Studio album by Caitlyn Smith
- Released: April 14, 2023
- Genre: Country pop
- Length: 44:43
- Label: Monument
- Producer: Caitlyn Smith; Ben West;

Caitlyn Smith chronology
| Supernova (2020) | High & Low (2023) |  |

Singles from High & Low
- "Downtown Baby" Released: March 4, 2022; "Lately" Released: January 20, 2023;

= High & Low (album) =

High & Low is the third studio album by American country music singer-songwriter Caitlyn Smith. It was released on April 14, 2023, by Monument Records and follows her 2020 album Supernova. The project contains fourteen tracks, all of which were co-written by Smith, who also produced the album. Conceptually, the album aims to represent Smith's life honestly, detailing both its ups and downs, rather than presenting only the good parts, with Smith describing the creation of the record as a "transformative" experience which allowed her to be more emotionally raw and take greater control of her music. In her interview with Atwood Magazine, Smith said, that when she told Shane McAnally, co-president of Monument Records about her intention to produce the album, his reaction was "You have to do it. No one else could do it except you".

==Background==
Smith released High, an extended play which contained eight tracks from the album, on April 8, 2022. The initial inspiration for the project spawned from Smith getting the idea to produce an album herself when the COVID-19 pandemic forced her to abandon the extensive press and touring plans she had for Supernova. The title track was previously recorded by co-writer Miley Cyrus for her 2020 album Plastic Hearts.

The album initially was meant to appear in two-parts; the first part of the record being High and the second part called Low.

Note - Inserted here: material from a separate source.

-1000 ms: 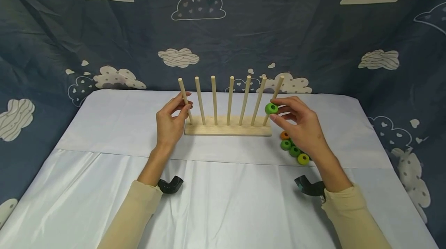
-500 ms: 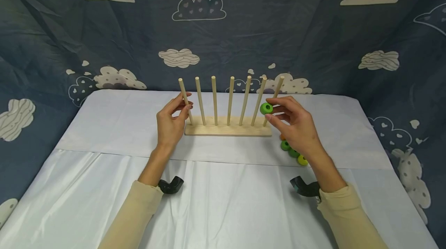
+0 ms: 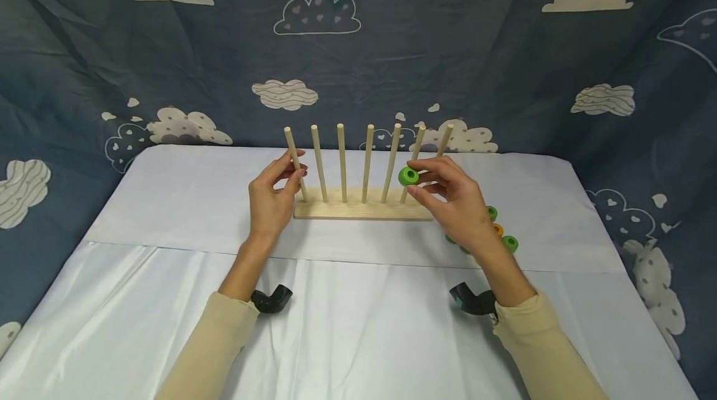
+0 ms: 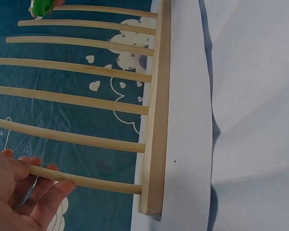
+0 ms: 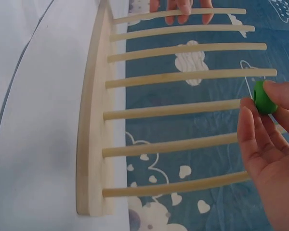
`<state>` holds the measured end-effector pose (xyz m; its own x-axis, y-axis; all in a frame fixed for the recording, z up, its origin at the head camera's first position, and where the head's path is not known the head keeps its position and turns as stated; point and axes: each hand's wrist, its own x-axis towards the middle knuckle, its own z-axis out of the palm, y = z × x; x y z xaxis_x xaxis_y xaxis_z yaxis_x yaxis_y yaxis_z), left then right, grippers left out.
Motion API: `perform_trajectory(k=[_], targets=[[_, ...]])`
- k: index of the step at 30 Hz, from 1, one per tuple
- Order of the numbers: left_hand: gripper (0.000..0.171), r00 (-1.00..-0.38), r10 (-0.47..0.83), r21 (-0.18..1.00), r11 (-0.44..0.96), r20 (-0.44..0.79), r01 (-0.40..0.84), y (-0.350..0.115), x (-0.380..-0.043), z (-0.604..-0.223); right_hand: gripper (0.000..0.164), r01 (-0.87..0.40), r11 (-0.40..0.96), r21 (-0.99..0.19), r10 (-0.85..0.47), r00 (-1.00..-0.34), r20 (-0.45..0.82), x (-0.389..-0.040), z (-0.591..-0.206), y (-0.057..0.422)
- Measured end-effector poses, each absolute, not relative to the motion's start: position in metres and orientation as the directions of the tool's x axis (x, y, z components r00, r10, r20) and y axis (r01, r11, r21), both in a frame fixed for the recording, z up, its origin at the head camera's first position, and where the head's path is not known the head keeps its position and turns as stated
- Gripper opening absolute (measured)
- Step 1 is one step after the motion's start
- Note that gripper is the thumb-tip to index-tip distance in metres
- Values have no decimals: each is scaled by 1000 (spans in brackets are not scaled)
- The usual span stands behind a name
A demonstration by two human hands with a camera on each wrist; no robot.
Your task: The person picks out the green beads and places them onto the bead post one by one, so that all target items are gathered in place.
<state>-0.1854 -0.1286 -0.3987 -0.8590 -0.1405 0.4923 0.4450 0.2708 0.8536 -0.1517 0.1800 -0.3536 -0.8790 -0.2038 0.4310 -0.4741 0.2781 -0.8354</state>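
Observation:
A wooden rack (image 3: 364,211) with a row of several upright pegs stands on the white cloth. My left hand (image 3: 271,201) grips its leftmost peg (image 4: 101,184) between thumb and fingers, partway up. In my right hand (image 3: 454,201), a green bead (image 3: 408,176) with a dark hole is pinched between thumb and fingertips. The right wrist view shows this bead (image 5: 265,98) near the upper parts of the pegs, and none of the pegs bears a bead. Behind the right wrist lie more beads, green (image 3: 510,244) and orange (image 3: 498,230), partly hidden by the hand and forearm.
White cloth (image 3: 358,325) covers the table, with a seam running across it. A dark curtain (image 3: 448,45) printed with clouds hangs close behind the rack. Each wrist wears a black camera mount (image 3: 272,299) that juts inward over the cloth.
My right hand has moved left with the green bead, from the rightmost peg towards the pegs nearer the middle. Beads behind the wrist have come into view. My left hand stays on its peg.

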Motion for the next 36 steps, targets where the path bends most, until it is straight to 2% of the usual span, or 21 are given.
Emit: perform_trajectory(k=[24, 36], targets=[[32, -851, -138, 846, 268, 507, 461, -125, -189, -397, 43, -473, 306, -826, -224, -879, 421, -155, -345, 157], [32, -848, -143, 841, 293, 510, 456, -130, -187, -400, 42, -475, 273, -836, -244, -875, 418, -155, -345, 138]])
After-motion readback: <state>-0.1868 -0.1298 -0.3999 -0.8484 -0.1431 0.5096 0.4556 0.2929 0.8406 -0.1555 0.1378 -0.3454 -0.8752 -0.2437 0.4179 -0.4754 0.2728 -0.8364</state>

However, as Smith kept writing, recording and producing, it became apparent that the songs on the album could not be easily divided. "At the time I thought, How does all of this live together? and then realised, Oh, it lives perfectly together because we are complex humans and we are feeling all of these things in one day. It wasn't intentional when I first went in to make the record to break it into two parts. It just became clearer as I leaned more into the process and it all just clicked into place so beautifully, like it was supposed to be this way."

The full-length album was announced on January 20, 2023, alongside the release of "Lately" as the second single. Of the album, Smith explained "Nobody can have the highs without the lows. When I decided to produce this album, I knew it was going to be a challenge — and musically it was a beautifully stretching & exciting experience. But it brought me into this unexpected season of life where I started facing all these roadblocks that were holding me back. Fear. Doubt. Denial. And I was really forced to finally bring these issues into the light. I went from hiding behind my songs to being able to say it out loud in the room — and that's something I'm really proud of."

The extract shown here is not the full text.